THE REFEREE HAS NO BALLS

Ljubljana Jan 22, 1995

Journalists and politicians

Some politicians and some journalists in Ljubljana have started flexing their muscles instead of their brains before each others and everyone within their own guild, but no one has yet shouted "The referee has no balls!". This cry well known to football fans, marks the height of derision towards the person who is in charge of, paid for and exists only to follow, control and guarantee that the two sides in the field will obey the rules of the game. In Ljubljana, where all the centers of political and journalistic power are concentrated, the rules of the game are not only disregarded, but are also abused, arbitrarily interpreted or only those parts of them selected which momentarily suit someone. The victim is the truth or the person pronouncing it. There is ample evidence and the most typical is the latest conflict concerning the election of the new minister (or lady minister) of foreign affairs.

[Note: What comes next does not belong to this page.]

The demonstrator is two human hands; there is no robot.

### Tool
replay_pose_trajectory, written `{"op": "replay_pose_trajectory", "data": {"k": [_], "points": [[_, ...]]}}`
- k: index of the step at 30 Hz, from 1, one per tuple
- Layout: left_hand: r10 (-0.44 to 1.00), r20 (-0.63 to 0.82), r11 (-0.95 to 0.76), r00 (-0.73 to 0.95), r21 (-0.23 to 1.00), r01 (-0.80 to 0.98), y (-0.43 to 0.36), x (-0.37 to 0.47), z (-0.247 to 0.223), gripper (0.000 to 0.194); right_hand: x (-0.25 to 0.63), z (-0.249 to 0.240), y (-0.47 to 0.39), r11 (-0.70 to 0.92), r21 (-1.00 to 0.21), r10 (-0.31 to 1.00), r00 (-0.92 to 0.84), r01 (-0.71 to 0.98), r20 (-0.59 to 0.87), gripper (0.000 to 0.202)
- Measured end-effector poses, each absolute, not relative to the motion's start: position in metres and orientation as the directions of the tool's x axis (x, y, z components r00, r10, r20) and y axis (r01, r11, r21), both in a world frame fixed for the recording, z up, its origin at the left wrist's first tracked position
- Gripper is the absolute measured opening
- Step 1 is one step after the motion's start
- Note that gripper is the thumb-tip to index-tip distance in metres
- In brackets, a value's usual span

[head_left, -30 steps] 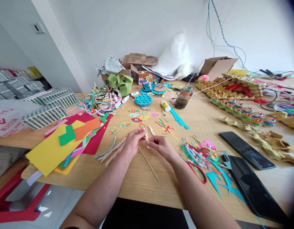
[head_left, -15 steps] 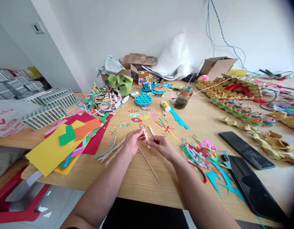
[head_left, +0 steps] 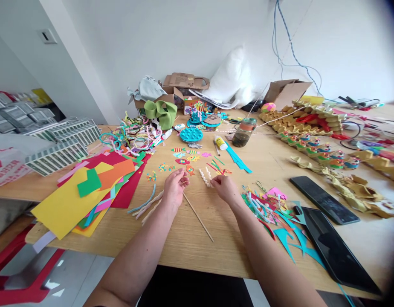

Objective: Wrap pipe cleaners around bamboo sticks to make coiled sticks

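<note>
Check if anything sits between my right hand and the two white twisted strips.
Nothing visible stands in the way. The right hand is right beside the twisted strips, though I can't tell if it touches them. The fish cutouts lie left of them and the wooden stick lies nearer you, both outside that gap.

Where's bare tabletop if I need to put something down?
Two bare patches: between the thin stick and the right forearm, and between the blue strips and the farther phone. It's crowded at left under coloured sheets, at near right with paper scraps and the nearer phone, and mid-table, with twisted white pieces and fish cutouts.
</note>
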State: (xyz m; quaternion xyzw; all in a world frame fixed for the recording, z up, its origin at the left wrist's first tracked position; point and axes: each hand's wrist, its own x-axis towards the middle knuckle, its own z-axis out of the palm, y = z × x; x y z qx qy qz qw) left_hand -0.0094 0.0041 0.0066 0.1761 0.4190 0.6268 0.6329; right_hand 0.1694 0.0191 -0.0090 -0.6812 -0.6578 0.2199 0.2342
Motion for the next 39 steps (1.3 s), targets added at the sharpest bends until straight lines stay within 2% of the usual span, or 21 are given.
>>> {"op": "replay_pose_trajectory", "data": {"k": [4,22,28,31,34,37,39], "points": [[0.941,-0.309,0.149,-0.136,0.742,-0.653,0.004,-0.009,0.007,0.021,0.168,-0.008,0.03,-0.061,-0.515,0.998,0.043,0.855,-0.047,0.02],[0.954,-0.267,0.113,-0.139,0.746,-0.656,0.004,-0.01,0.009,0.024,0.163,-0.002,0.041,-0.074,-0.35,0.994,0.042,0.934,-0.097,0.029],[0.958,-0.243,0.074,-0.151,0.722,-0.688,0.003,-0.015,0.021,0.023,0.164,0.001,0.033,-0.046,-0.365,0.996,0.016,0.93,-0.084,0.023],[0.965,-0.219,0.047,-0.144,0.685,-0.727,-0.003,-0.023,0.042,0.022,0.161,0.007,0.029,-0.031,-0.385,0.999,0.04,0.922,0.016,0.024],[0.986,-0.099,-0.024,-0.131,0.704,-0.709,-0.016,-0.037,0.071,0.022,0.153,0.019,0.022,0.032,-0.453,0.995,0.014,0.891,0.097,0.02],[0.987,0.081,-0.144,-0.137,0.815,-0.561,-0.034,-0.056,0.091,0.022,0.139,0.027,0.008,0.148,-0.549,0.989,-0.117,0.823,0.09,0.018],[0.979,0.142,-0.182,-0.144,0.928,-0.325,-0.046,-0.07,0.091,0.019,0.129,0.026,-0.001,0.233,-0.599,0.968,-0.241,0.766,0.068,0.019]]}}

The old minister, Lojze Peterle, resigned because according to his words, the Prime Minister concentrates the power in the hands of his party, because the Aquileia Agreement with Italy was not accepted, although he himself said at the time that it was not an agreement, but a "letter of intent", etc. By creating the "great coalition" of the three most powerful parties in Parliament (the Liberal Democrats, the Christian Democrats, the Joint List of Social Democrats), Prime Minister Drnovsek "bought" the love of the Christian Democrats, by making Peterle Foreign Minister. He was no better as minister than he was as President of the first independent Slovenian government..., but that is the subject of another story.

It is interesting that Peterle keeps insisting that the post of Foreign Minister must remain in the hands of his party, and since there are no candidates with foreign political references he claims that the minister need not be an expert but a politician (as if a modern politican was not necessarily a top political technocrat) and that the expertise is provided by the diplomatic-consular apparatus. Drnovsek, for his part, dissatisfied with the dilletantism Peterle is imposing, and wishing to dispell the rumours about the "concentration of power", has nominated for this post a journalist of the Delo and a top expert on external policy relations, Mojca Drcar - Murko, well known (and recognized) at least, among the Delo readership.

Now the scene is being taken by politicians and journalists of a "macho" orientation, who support theses advanced by politicians such as Peterle and Jansa, according to which the politicians currently in power (in which Peterle's Christian Democrats, members of the ruling coalition!) are only the cuckoo in the nest of the former regime. And thus, they want to take Slovenia back into the ideological shadow of the old regime, to rehabilitate the old party system and return the state to some sort of a new Yugo-creation. This is what was written about Mojca Drcar - Murko, by Danilo Slivnik, a colleague from her Editorial Office, in the Delo, the paper they both work for!

Another colleague from the same Editorial Office, Slava Partlic, gave her account of this inter-editorial quarrel, but the Editor-in-Chief, Tit Dobersek, would not let her publish it. She wrote that colleague Slivnik (who is also Deputy Editor-in-Chief) in writing about a candidate for the new foreign minister and his colleague from the Editorial Office "displayed professional unfairness, which is only a consequence of elementary ignorance or analytical impotence", that "Delo" thereby has "assumed the role of an instrument in a clearly recognizable political struggle, i.e. the role of a cheap propagator of the political circle in Slovenia which has no arguments against the nomination of an expert and politically independent candidate for minister for foreign affairs and tries to compensate for that shortage for the sake of base short-run party objectives, by political propaganda labelling...".

Thus the colleague has shown that the "referee has balls"; she published her article in the Mladina when her own paper would not carry it, despite threats of disciplinary proceedings against her, saying that she found it more important to warn professional journalists that the freedom of the public word did not give them the right to write whatever crossed their minds about everyone.

This is a typical example of how a journalist - politician understands democracy. If one of the most important criteria of how democratic a society is, is freedom of the public word and the media, then the situation in Slovenia is anarchic, to say the least. Politicians (like Peterle in the mentioned example) behave as if the function is more important than the interests of the state , while journalists, for the sake of getting a document bearing the inscription "state secret", voluntarily stoop to become the servants of such a policy.

That is why much more is written about eminent "fighters for the independence of Slovenia" who fight for ministerial and not state interests, i.e. the interests of all the people and not their parties, than about people who have, through their hard and diligent work, really achieved something. Thus, precisely in connection with foreign political successes and failures, every normal person must be amazed by "bombastic" headlines saying that "Slovenia is lonely in Europe". As if someone regrets that Slovenia, because it had consciously opted for independence, lost an "umbrella" under which it would find shelter. The maturity of a state is indeed proven by its ability to independently and without patrons of any kind present, defend and achieve its political objectives and interests.